I was no prophet
Amos the herdsman
When the priest Amaziah tries to run him off, Amos does not defend his credentials — he admits he has none. I was no prophet, he says, nor a prophet's son. I was a herdsman and a tender of sycamore figs. He was an ordinary working man with dirt under his nails.
Then comes the only credential that mattered: the LORD took me from following the flock, and the LORD said to me, Go, prophesy. His authority was not in his training or his pedigree. It was in the fact that God took him and sent him.
“I was no prophet, neither a prophet's son, but a herdsman; and the LORD took me from following the flock.”
— Amos, to Amaziah — Amos 7:14-15 (WEB)
You do not need a pedigree to be called; God takes ordinary people from ordinary work and sends them. Offer availability, not credentials.
“not that we are sufficient of ourselves, to account anything as from ourselves; but our sufficiency is from God.”
Amos's confidence rested entirely on being taken and sent by God, not on training he lacked. A leader formed here stops anchoring legitimacy in background or qualifications and anchors it in God's commission. He neither apologizes for his ordinary origins nor leans on impressive ones. The inner work is locating your sufficiency in God, not your resume.

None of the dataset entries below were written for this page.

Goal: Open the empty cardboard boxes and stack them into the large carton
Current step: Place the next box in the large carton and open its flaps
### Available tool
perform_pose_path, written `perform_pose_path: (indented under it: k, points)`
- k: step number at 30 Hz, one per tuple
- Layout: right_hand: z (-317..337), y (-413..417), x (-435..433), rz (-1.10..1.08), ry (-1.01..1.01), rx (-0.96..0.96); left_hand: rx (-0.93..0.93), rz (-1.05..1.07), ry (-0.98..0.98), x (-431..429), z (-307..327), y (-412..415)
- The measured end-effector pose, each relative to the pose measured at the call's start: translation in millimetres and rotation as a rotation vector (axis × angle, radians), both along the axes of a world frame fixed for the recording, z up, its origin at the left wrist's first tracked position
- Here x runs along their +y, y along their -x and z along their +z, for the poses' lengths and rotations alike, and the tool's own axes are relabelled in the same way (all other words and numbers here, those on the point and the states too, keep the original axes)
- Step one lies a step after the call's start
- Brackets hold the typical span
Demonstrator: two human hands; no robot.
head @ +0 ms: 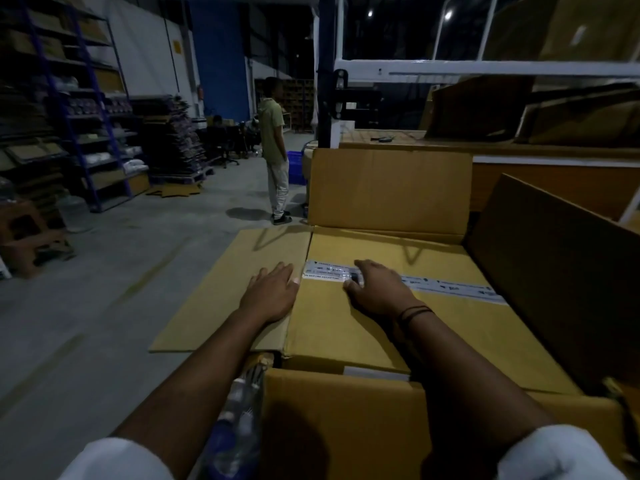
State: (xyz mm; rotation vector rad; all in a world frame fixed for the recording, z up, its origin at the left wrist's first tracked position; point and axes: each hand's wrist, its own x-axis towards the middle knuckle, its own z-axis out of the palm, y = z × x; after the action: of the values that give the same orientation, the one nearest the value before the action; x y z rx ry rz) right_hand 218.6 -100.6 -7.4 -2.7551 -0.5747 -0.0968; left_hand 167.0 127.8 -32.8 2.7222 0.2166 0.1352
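Note:
A large open carton [391, 188] stands in front of me with its flaps spread: one upright at the back, one lying out to the left [225, 289], one raised at the right [554, 271]. Inside lies a flat brown cardboard box [346, 327] with a strip of printed tape [450, 287] across its top. My left hand [273, 292] lies flat with straight fingers on the left flap at the box's edge. My right hand [377, 289] presses palm-down on the tape, fingers slightly bent.
A person [275, 147] stands on the concrete floor beyond the carton's left. Shelving racks [69, 116] with stacked cardboard line the left wall. A wooden table [519, 157] with more cartons is behind at right. A plastic bottle [239, 417] sits by the carton's near-left corner.

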Motion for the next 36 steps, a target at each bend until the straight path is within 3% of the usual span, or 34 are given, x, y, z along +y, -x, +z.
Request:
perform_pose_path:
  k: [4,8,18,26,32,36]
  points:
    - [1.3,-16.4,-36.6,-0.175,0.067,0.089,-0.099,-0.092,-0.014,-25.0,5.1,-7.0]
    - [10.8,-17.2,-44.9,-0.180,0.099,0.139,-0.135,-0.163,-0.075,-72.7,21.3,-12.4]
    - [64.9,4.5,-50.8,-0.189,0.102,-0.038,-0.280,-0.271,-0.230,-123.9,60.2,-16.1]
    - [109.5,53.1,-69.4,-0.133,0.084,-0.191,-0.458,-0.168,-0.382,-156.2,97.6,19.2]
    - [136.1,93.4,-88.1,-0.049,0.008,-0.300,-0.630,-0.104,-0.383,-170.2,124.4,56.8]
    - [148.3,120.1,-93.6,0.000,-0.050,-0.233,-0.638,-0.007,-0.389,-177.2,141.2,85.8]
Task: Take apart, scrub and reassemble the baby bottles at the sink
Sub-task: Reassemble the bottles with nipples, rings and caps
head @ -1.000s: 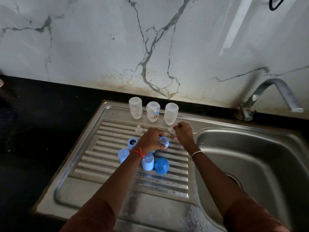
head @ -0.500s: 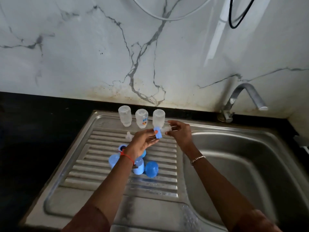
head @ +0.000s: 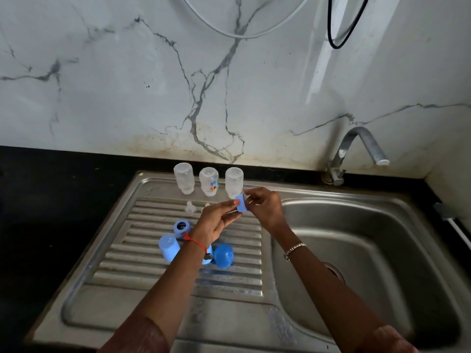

Look for those God is taking from ordinary work, not only the formally credentialed. When challenged about your right to lead, point to the commission rather than scrambling to prove pedigree. Develop people God has called even when their background is unremarkable. Treat availability and obedience as the real qualifications.
Leaders over-trust credentials and pedigree, both in vetting others and in justifying themselves, missing the ordinary people God is taking from the flock. The blind spot is mistaking qualification for calling.
Name the lack of pedigree you have let disqualify you or someone else. This week, take one step that acts on the commission rather than the credential — yours or theirs.
We assume God draws his leaders from the credentialed and the trained, and we disqualify ourselves or others for lacking the right background. Amos had no background — only a God who took him from the flock.
What lack of credentials, training, or pedigree have you let convince you that God could not take you from your ordinary work and send you?